*AIM OF THE TASK:* Going through the listing below, tally the lines that contain the word "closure" and give only that figure.

*EXCERPTED RECORDS:*
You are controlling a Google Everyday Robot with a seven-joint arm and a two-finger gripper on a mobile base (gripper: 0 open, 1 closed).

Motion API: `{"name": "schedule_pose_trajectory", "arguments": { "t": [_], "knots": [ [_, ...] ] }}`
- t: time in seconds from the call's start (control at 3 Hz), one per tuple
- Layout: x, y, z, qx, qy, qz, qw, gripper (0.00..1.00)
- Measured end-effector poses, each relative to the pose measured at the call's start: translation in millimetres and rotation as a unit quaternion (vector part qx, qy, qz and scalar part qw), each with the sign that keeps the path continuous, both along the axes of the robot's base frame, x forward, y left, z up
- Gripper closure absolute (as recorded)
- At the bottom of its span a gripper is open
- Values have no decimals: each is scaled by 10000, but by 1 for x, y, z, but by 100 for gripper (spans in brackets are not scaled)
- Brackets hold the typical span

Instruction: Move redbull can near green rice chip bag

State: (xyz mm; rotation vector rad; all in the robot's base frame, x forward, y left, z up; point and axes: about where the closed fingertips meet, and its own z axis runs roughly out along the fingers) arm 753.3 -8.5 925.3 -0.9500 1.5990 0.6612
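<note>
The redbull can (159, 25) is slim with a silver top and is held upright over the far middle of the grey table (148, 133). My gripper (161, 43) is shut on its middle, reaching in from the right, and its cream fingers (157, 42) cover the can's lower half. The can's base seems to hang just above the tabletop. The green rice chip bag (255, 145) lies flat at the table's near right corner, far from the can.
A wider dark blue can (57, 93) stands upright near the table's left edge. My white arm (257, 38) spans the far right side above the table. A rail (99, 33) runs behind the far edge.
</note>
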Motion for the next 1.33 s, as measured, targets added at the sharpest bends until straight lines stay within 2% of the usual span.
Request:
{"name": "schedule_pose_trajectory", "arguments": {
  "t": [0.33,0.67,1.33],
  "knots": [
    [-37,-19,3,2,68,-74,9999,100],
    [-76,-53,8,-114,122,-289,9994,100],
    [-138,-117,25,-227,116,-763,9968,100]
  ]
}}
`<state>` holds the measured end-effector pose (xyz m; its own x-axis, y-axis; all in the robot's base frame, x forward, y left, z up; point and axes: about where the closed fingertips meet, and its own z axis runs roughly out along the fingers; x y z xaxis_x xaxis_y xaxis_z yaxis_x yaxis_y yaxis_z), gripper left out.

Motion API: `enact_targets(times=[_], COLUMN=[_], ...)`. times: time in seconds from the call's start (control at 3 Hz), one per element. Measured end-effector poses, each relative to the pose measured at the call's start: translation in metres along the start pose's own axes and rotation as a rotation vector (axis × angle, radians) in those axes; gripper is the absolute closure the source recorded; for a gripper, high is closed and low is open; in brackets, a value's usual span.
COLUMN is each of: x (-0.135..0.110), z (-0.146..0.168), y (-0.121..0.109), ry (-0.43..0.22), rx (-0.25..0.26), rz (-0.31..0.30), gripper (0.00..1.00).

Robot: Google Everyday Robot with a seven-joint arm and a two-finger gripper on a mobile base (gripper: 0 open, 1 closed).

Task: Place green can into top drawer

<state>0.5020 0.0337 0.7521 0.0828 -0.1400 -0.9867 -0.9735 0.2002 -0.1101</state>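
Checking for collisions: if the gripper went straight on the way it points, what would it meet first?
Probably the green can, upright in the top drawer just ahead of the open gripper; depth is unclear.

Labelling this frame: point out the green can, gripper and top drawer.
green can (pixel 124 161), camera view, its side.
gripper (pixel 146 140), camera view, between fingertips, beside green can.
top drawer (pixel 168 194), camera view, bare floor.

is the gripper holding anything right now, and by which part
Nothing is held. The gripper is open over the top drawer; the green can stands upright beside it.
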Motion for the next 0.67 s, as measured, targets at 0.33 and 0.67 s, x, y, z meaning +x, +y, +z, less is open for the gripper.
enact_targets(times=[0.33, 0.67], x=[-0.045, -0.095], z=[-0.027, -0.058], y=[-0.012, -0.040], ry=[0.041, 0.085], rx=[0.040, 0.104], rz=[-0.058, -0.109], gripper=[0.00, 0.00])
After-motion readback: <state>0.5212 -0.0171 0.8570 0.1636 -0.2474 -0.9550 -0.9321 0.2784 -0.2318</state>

*ANSWER AREA:* 2